Deputy Attorney General Rod Rosenstein
The same is true of remediation, Huff says, which also is weighed against subjective factors, such as whether the company can demonstrate that it has done a thorough analysis of the causes underlying the conduct and that it has implemented an effective ethics and compliance program.
And there’s no guarantee that a disclosure won’t result in a criminal resolution. Examples of aggravating circumstances that may warrant a criminal resolution include, but are not limited to, “involvement by executive management of the company in the misconduct; a significant profit to the company from the misconduct; pervasiveness of the misconduct within the company; and criminal recidivism,” the policy states.
Another change, albeit a subtle one, for legal and compliance executives to be aware of is that if a criminal resolution is warranted for a company that has voluntarily self-disclosed, fully cooperated, and timely and appropriately remediated, the new policy states that the Fraud Section, “will accord, or recommend to a sentencing court, a 50 percent reduction off the low end of the U.S. Sentencing Guidelines fine range.”
This language differs from the pilot program, which stated that the Department “may accord up to a 50 percent reduction off the bottom end of the Sentencing Guidelines fine range, if a fine is sought.”
“Here again, criminal recidivists may not be eligible for such credit,” Rosenstein said. “We want to provide an incentive for good conduct and scrutiny of repeat visitors.”
The policy further states that, in these circumstances, the Department of Justice “generally will not require appointment of a monitor if a company has, at the time of resolution, implemented an effective compliance program.”
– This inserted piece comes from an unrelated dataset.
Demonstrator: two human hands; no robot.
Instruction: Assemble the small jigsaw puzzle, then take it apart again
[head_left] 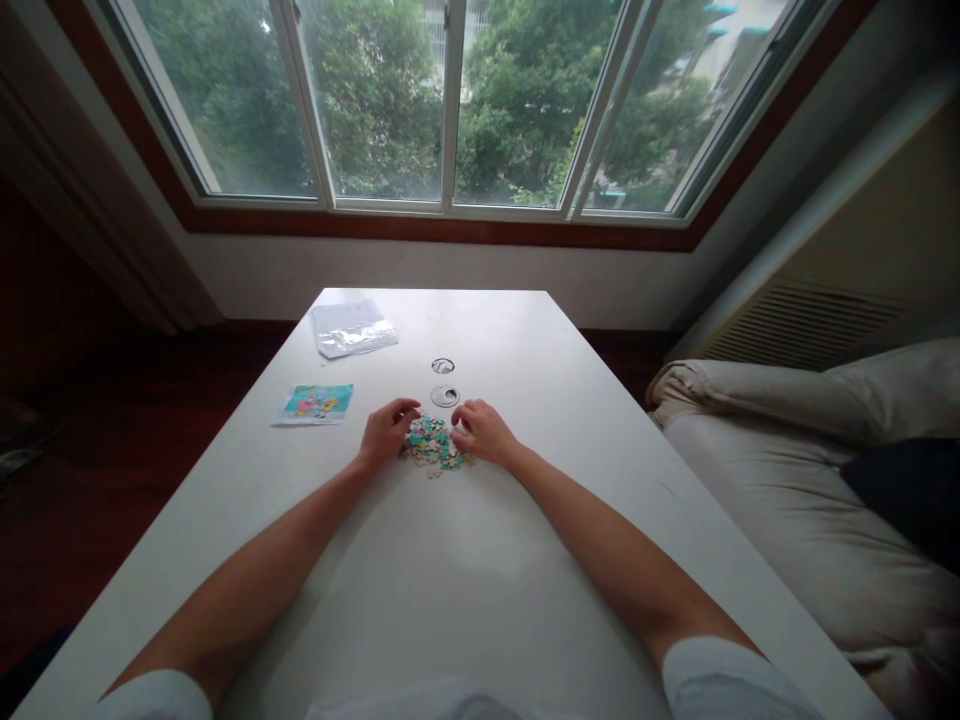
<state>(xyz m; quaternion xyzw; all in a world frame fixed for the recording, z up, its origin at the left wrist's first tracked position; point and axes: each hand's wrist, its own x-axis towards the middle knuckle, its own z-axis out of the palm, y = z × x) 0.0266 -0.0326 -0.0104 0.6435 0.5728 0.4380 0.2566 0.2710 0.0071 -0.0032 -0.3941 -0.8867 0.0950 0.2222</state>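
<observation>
A small heap of jigsaw puzzle pieces [430,440], turquoise, pink, yellow and bare tan, lies on the white table. Against its left side rests my left hand [387,430], fingers curved over the edge of the heap and apart, nothing visibly held. My right hand [484,432] cups the right side, its fingers bent and spread, with the tips touching or just above the pieces. Any single piece under the fingertips is too small to make out. Just beyond the heap lies a round black-and-white disc [445,396], with a smaller round disc [442,366] behind it.
Left of my left hand lies a colourful picture sheet [316,402] with cartoon figures. A clear plastic bag [354,328] is at the table's far left corner. The white table [450,570] stands before a window, and a beige sofa [765,480] is along its right side.
</observation>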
Since 2016, the Fraud Section’s FCPA Unit has secured criminal resolutions in 17 FCPA-related corporate cases, resulting in more than $1.6 billion in penalties and forfeiture to the Department, according to the agency. Of those corporate criminal resolutions, two were voluntary disclosures under the Pilot Program—and each were resolved through a non-prosecution agreement, without a compliance monitor.
Of the 15 corporate resolutions that were not voluntary disclosures, three were resolved through guilty pleas, deferred prosecution agreements, or some combination of the two. In 10 of those cases, the company was required to engage an independent compliance monitor, according to data from the agency. Over that same period, seven additional matters that came to the Department’s attention through voluntary disclosures were resolved under the Pilot Program through declinations with the payment of disgorgement.
FCPA Corporate Enforcement Policy
1. Credit for Voluntary Self-Disclosure, Full Cooperation, and Timely and Appropriate Remediation in FCPA Matters
Due to the unique issues presented in FCPA matters, including their inherently international character and other factors, the FCPA Corporate Enforcement Policy is aimed at providing additional benefits to companies based on their corporate behavior once they learn of misconduct. When a company has voluntarily self-disclosed misconduct in an FCPA matter, fully cooperated, and timely and appropriately remediated, all in accordance with the standards set forth below, there will be a presumption that the company will receive a declination absent aggravating circumstances involving the seriousness of the offense or the nature of the offender. Aggravating circumstances that may warrant a criminal resolution include, but are not limited to, involvement by executive management of the company in the misconduct; a significant profit to the company from the misconduct; pervasiveness of the misconduct within the company; and criminal recidivism.
If a criminal resolution is warranted for a company that has voluntarily self-disclosed, fully cooperated, and timely and appropriately remediated, the Fraud Section:
will accord, or recommend to a sentencing court, a 50% reduction off of the low end of the U.S. Sentencing Guidelines (U.S.S.G.) fine range, except in the case of a criminal recidivist; and
generally will not require appointment of a monitor if a company has, at the time of resolution, implemented an effective compliance program.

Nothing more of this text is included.